Posted Nov 09, 2025 - 17:58 CET

Update

~19% of OSD left to recover. Ceph is slowly recovering. Work on recovering our registry continues.
Posted Nov 08, 2025 - 10:45 CET

Update

76% OSDs up. After that ceph cluster needs to rebalance.
Posted Nov 07, 2025 - 22:03 CET

Update

Over 60% of OSDs restored. Restoration of Docker images in progress.
Posted Nov 07, 2025 - 17:02 CET

Update

We’re still working on the broken OSDs — it’s taking longer than expected to get them all back online. In the meantime, we’ve also started fixing the issues with the Docker registry.
Posted Nov 07, 2025 - 14:30 CET

Update

We’ve fixed the root cause affecting our Ceph cluster, and the cluster is now being restored. The issue turned out to be a bug in ceph cluster, where the Python sub-interpreter used by the mgr modules wasn’t loading plugins correctly.
In the meantime, our team has fixed the manager side and is working on restoring the broken OSDs. We expect this to take the next 2-3 hours.
Posted Nov 07, 2025 - 11:13 CET

Update

We’re currently experiencing a partial service outage affecting some tenants following our scheduled maintenance. Unfortunately, a few unexpected issues have made recovery take longer than planned.

Our engineering team is fully engaged and working hard to restore all services as quickly as possible. We’re making progress, but it may take more time before everything is back to normal.

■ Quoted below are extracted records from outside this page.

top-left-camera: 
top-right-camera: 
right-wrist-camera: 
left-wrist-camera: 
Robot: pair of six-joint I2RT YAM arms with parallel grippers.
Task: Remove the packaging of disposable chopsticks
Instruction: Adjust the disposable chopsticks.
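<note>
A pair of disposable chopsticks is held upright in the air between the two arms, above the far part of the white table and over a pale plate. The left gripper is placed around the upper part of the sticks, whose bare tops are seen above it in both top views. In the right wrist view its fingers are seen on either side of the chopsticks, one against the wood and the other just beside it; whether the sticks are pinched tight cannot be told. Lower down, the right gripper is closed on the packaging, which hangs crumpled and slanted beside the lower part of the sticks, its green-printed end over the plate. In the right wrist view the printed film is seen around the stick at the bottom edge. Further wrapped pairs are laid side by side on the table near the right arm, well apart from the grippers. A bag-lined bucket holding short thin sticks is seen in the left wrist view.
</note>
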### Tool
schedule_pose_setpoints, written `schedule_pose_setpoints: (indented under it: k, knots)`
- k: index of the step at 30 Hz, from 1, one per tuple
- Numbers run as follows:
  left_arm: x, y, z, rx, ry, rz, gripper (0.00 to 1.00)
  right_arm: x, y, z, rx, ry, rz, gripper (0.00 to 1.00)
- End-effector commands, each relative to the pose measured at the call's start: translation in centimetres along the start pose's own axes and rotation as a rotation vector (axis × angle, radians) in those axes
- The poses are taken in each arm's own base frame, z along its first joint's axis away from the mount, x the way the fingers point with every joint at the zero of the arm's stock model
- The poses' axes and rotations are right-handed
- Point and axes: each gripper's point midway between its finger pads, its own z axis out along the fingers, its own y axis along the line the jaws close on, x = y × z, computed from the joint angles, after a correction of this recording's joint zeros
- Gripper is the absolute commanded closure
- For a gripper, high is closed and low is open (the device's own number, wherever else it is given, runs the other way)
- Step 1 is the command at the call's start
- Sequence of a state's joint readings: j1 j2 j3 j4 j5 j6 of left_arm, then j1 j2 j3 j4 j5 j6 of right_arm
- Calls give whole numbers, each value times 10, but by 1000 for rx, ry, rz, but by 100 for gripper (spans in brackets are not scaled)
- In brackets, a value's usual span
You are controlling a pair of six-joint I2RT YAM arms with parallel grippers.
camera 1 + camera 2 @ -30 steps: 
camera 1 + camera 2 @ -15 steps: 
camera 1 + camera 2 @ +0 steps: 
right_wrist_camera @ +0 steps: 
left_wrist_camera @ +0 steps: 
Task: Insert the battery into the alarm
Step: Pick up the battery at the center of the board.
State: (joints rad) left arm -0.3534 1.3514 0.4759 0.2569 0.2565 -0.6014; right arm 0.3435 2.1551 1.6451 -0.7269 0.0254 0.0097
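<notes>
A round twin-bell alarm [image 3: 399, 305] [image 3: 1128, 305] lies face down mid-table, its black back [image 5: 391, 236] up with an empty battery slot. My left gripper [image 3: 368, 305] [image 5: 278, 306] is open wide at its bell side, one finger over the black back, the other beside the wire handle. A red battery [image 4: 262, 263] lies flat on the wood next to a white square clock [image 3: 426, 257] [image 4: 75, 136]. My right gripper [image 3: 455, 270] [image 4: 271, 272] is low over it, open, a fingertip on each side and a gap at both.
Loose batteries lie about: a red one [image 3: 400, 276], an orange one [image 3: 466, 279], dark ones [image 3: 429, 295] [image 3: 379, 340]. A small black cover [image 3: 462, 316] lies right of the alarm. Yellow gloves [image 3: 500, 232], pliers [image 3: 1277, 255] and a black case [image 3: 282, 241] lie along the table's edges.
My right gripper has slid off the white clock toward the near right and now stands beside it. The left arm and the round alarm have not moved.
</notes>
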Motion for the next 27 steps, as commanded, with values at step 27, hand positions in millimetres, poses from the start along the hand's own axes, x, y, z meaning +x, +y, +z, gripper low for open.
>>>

We’re very sorry for the ongoing disruption and truly appreciate your patience and understanding while we work to resolve this. We’ll continue to share updates as soon as we have more information.
Posted Nov 07, 2025 - 08:56 CET

Identified

During ongoing scheduled maintenance, we identified unexpected issues impacting service availability for some tenants. While the maintenance activities were still in progress, several tenants began experiencing partial outages and degraded performance.

Our engineering team is actively investigating the root cause and working to restore full functionality as quickly as possible. Further updates will be provided as more information becomes available.
Posted Nov 06, 2025 - 13:15 CET
This incident affected: Appmixer Hosted (Studio, Engine, API, Backoffice), Appmixer Image Registry, and Authentication Hub.